I believe that the next time somebody asks me how I accept what my husband does for a living, I will simply tell that person to appreciate my husband’s service and to enjoy his or her freedom while my husband does what his country asks of him.
This is a truly moving piece. I have just read it aloud to my own daughter, with whom I am staying. She has been a military wife for something over three years. Her husband is a Captain (soon to be Major) in the US Cavalry, and has spent the last three years working with Strykers. If he hadn’t been notifed of his coming promotion recently, he would have been in Afghanistan now with his brigade, and probably in proximity with this woman’s husband. Instead, he is soon to begin training as a strategist — and we have been with them as they pack up their home in order to move.

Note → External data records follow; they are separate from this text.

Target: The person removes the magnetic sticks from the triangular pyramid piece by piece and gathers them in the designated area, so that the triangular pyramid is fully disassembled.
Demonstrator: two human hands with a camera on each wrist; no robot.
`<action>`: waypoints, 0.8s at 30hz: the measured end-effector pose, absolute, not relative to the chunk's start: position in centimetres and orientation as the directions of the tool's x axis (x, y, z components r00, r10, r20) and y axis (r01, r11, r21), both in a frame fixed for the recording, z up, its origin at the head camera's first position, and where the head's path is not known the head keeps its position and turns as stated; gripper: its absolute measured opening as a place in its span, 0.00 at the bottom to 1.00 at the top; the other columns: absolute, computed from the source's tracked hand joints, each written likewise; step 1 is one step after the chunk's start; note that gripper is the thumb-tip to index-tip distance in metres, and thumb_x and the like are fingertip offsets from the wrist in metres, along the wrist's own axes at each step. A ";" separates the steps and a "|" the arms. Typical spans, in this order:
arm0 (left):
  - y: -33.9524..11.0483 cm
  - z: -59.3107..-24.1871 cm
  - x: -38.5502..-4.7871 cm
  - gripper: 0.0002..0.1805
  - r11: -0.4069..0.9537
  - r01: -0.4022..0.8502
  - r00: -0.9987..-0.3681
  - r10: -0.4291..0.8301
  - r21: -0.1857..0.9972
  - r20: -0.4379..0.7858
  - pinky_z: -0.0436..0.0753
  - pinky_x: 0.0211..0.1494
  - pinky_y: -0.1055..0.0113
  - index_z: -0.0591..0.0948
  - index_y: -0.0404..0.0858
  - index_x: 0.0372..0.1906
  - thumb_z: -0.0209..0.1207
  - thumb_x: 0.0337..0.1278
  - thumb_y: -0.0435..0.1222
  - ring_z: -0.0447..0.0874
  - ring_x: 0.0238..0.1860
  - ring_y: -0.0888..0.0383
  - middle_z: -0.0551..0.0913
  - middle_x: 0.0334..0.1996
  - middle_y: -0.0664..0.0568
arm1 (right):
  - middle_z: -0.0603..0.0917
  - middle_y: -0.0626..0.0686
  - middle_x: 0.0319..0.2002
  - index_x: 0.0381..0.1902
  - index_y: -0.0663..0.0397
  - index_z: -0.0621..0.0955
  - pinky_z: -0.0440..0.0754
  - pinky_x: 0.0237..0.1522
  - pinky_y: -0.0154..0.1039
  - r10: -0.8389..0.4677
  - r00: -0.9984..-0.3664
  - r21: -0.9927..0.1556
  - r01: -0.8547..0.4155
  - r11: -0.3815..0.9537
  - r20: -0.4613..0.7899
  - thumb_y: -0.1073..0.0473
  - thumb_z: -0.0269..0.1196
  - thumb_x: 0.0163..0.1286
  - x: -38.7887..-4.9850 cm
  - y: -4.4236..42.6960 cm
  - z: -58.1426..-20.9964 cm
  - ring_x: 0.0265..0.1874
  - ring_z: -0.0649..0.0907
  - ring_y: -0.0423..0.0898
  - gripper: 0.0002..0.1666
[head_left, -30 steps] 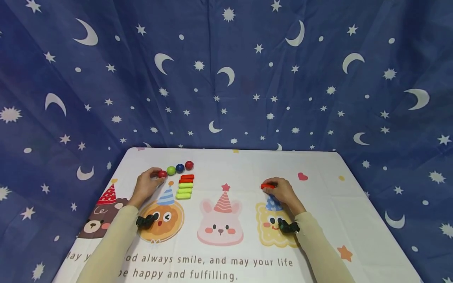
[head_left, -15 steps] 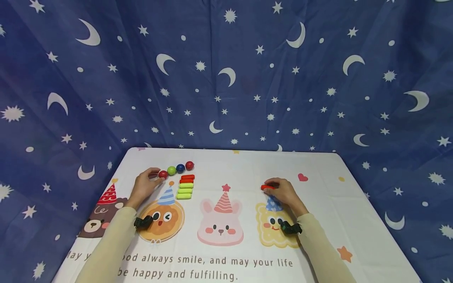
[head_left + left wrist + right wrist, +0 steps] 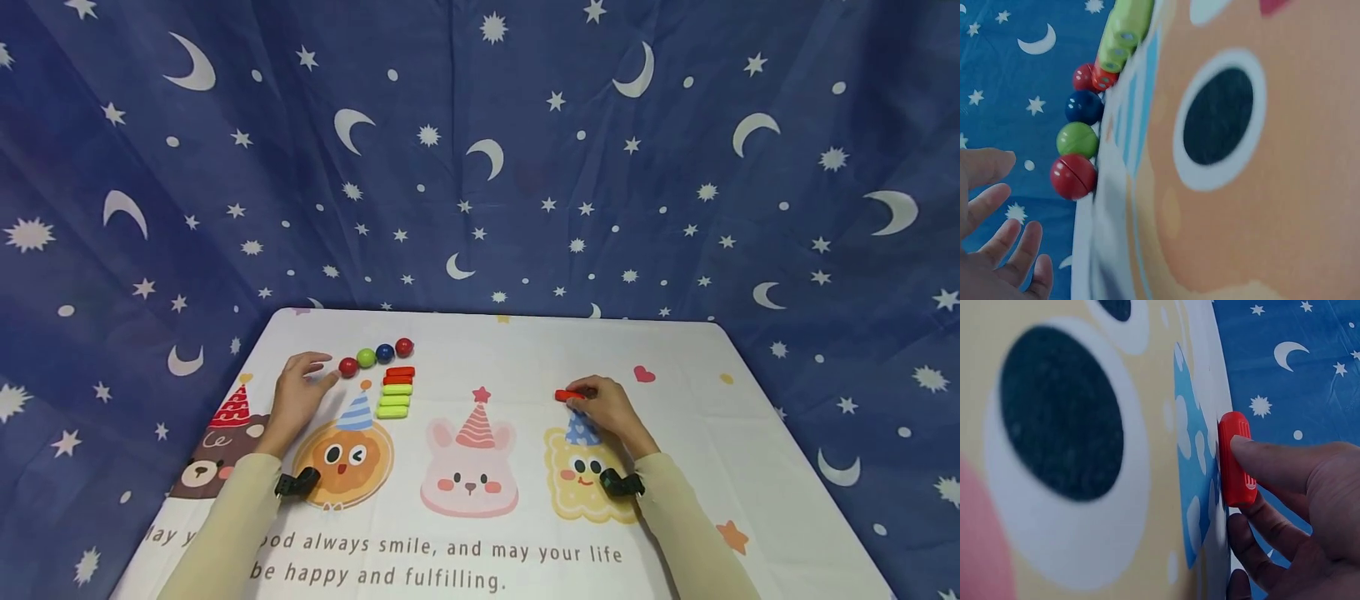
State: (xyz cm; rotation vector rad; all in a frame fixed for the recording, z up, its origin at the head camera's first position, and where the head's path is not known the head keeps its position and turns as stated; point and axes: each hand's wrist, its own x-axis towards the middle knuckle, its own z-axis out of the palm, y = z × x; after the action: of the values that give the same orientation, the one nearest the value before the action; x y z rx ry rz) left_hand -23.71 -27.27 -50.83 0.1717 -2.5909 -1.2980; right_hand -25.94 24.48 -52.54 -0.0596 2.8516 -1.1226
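My left hand [image 3: 297, 398] is just left of a red ball [image 3: 348, 367], fingers spread and apart from it; the left wrist view shows the gap. That red ball [image 3: 1074, 177] begins a slanted row with a green ball [image 3: 366, 357], a blue ball [image 3: 385, 353] and another red ball [image 3: 404, 347]. On the right of the table, my right hand [image 3: 609, 408] pinches a short red plastic bar [image 3: 1235, 460] between thumb and fingers. The bar lies low at the cloth; whether it touches is hard to tell.
Below the balls lies a column of short bars: red bars [image 3: 400, 372] at the top, yellow-green bars [image 3: 395, 401] beneath. A white printed tablecloth [image 3: 487, 350] covers the table. Behind it hangs a blue curtain [image 3: 525, 250] with moons and stars.
My left hand has let go of the nearest red ball and moved slightly left, its fingers opening. The right hand stays at about the same spot with the red bar.
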 end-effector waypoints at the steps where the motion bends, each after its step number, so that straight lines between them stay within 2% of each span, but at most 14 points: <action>1: -27.2 -50.7 -23.5 0.21 0.596 0.014 -0.962 -0.210 0.803 0.173 0.71 0.67 0.43 0.78 0.35 0.58 0.63 0.63 0.38 0.73 0.63 0.38 0.69 0.64 0.38 | 0.85 0.59 0.49 0.49 0.53 0.85 0.81 0.53 0.50 -0.064 -0.996 -0.683 -0.006 0.730 -0.060 0.57 0.70 0.62 -26.0 24.4 -52.6 0.43 0.80 0.52 0.17; 5: -26.4 -49.9 -23.0 0.20 0.598 0.058 -0.956 -0.196 0.799 0.217 0.71 0.66 0.43 0.78 0.35 0.57 0.63 0.62 0.37 0.74 0.61 0.39 0.71 0.63 0.38 | 0.85 0.58 0.48 0.48 0.53 0.86 0.82 0.52 0.49 -0.068 -0.996 -0.694 -0.007 0.720 -0.061 0.58 0.70 0.62 -26.2 23.9 -52.7 0.42 0.80 0.51 0.16; 11: -25.0 -49.1 -22.6 0.20 0.597 0.094 -0.953 -0.176 0.797 0.245 0.73 0.64 0.45 0.78 0.37 0.58 0.63 0.61 0.36 0.74 0.60 0.40 0.73 0.61 0.39 | 0.86 0.59 0.46 0.46 0.55 0.87 0.80 0.51 0.51 -0.114 -0.993 -0.692 -0.075 0.718 -0.011 0.58 0.71 0.60 -26.1 22.9 -52.6 0.43 0.82 0.52 0.16; 20: -22.7 -48.1 -21.9 0.23 0.572 0.087 -0.974 -0.124 0.816 0.191 0.71 0.66 0.42 0.75 0.39 0.62 0.62 0.64 0.37 0.72 0.61 0.39 0.75 0.60 0.40 | 0.87 0.57 0.44 0.44 0.52 0.88 0.81 0.49 0.50 -0.132 -0.991 -0.663 -0.108 0.741 0.014 0.57 0.72 0.59 -26.1 21.7 -52.7 0.40 0.82 0.51 0.14; 24: -21.8 -47.8 -22.1 0.22 0.568 0.121 -0.973 -0.095 0.814 0.211 0.70 0.67 0.44 0.76 0.37 0.61 0.62 0.63 0.37 0.73 0.60 0.40 0.76 0.59 0.40 | 0.87 0.55 0.43 0.44 0.50 0.88 0.79 0.48 0.47 -0.118 -0.993 -0.664 -0.090 0.742 0.003 0.57 0.73 0.58 -26.3 21.1 -52.6 0.40 0.81 0.50 0.14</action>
State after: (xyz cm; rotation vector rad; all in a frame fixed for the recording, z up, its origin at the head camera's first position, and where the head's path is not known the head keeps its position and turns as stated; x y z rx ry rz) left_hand -22.06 -21.75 -47.80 -0.0214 -2.5710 -1.3608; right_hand -26.30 21.14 -52.63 -0.1727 2.8951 -1.1009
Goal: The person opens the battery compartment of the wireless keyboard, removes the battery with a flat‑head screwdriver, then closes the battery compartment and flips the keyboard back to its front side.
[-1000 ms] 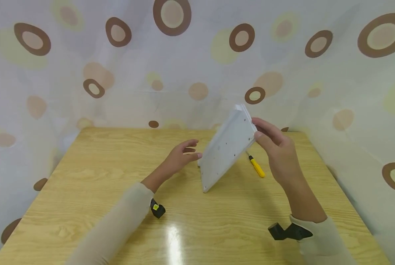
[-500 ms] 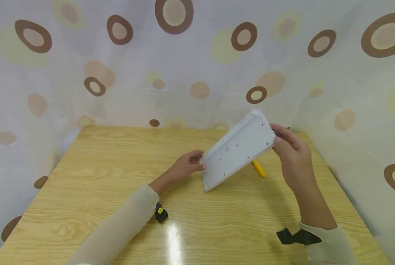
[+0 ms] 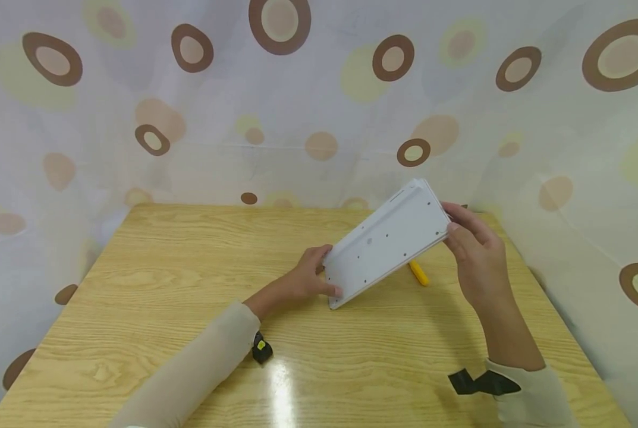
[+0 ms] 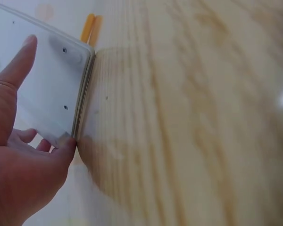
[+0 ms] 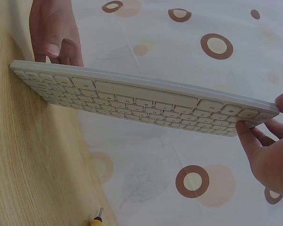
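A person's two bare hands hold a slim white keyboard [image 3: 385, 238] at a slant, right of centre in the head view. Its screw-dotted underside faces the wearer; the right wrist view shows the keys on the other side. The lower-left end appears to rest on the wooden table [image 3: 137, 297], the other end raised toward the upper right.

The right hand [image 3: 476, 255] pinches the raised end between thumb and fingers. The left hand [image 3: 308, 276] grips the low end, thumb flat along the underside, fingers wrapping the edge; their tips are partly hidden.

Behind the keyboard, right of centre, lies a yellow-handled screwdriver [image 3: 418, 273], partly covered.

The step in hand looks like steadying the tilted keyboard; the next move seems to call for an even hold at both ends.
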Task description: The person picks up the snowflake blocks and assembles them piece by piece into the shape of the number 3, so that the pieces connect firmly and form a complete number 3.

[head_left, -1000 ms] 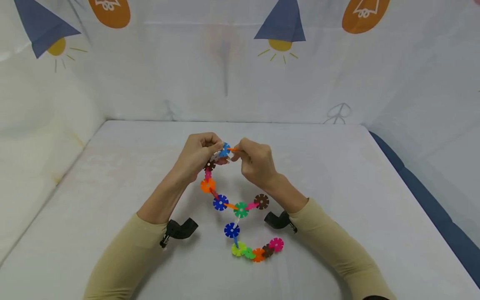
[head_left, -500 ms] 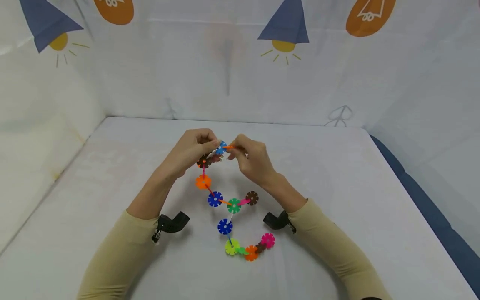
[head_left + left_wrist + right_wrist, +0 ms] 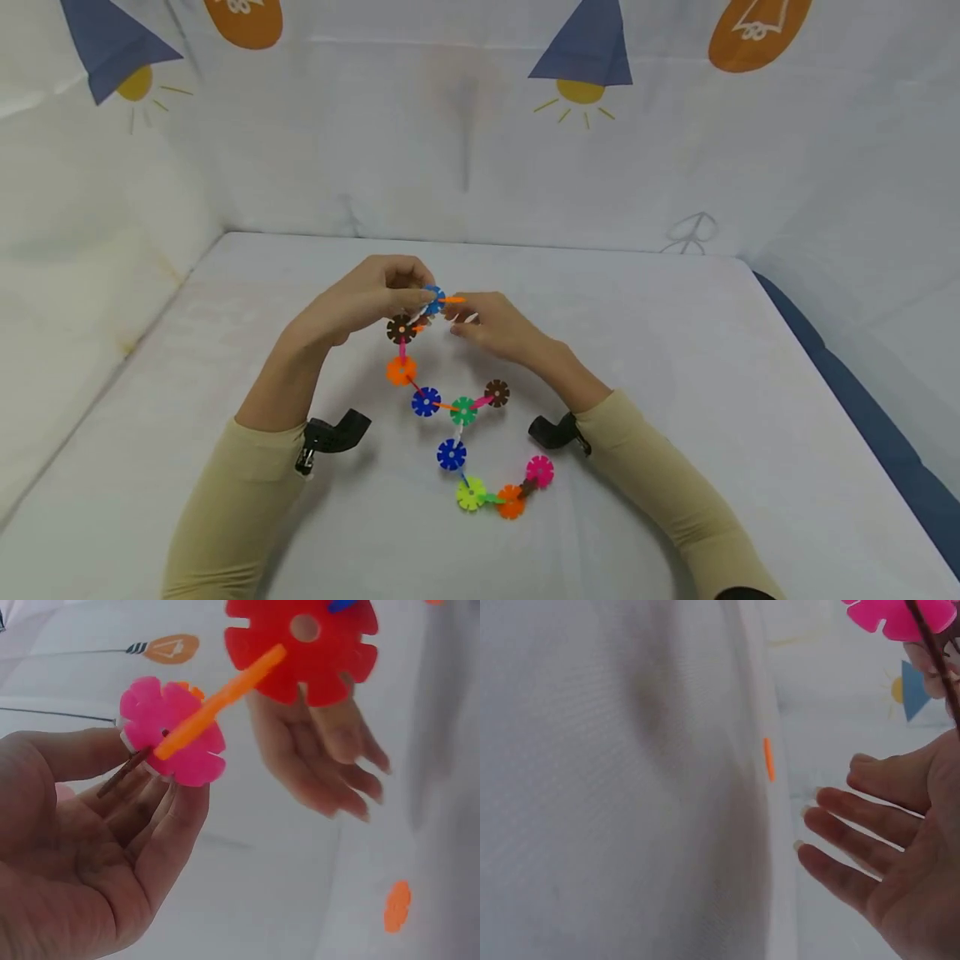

Born the same month as the two atomic bombs were dropped on Japan, their shadow has meant that I have leaned in a pacifist direction the whole of my fifty years as a committed Christian. I confess that I have not always been as complimentary about the military as I should have been. During the last decade I have repented many times of some of the things I have said in the past.
However, in this troubled and unstable world it is courageous men like John, my son-in-law, and Georgie Hamlin’s husband who are seeking to create conditions that will ultimately lead to greater peace and stability. She is right: no one wants war, least of all the soldiers that I have met. I do not share their vocation, but I honor them for their service and pray that we all keep them in our prayers. I pray that my leaders (I am a dual US and UK Citizen), manage the affairs of state with the wisdom that enables peace to prevail, and a return of prosperity for all persons everywhere.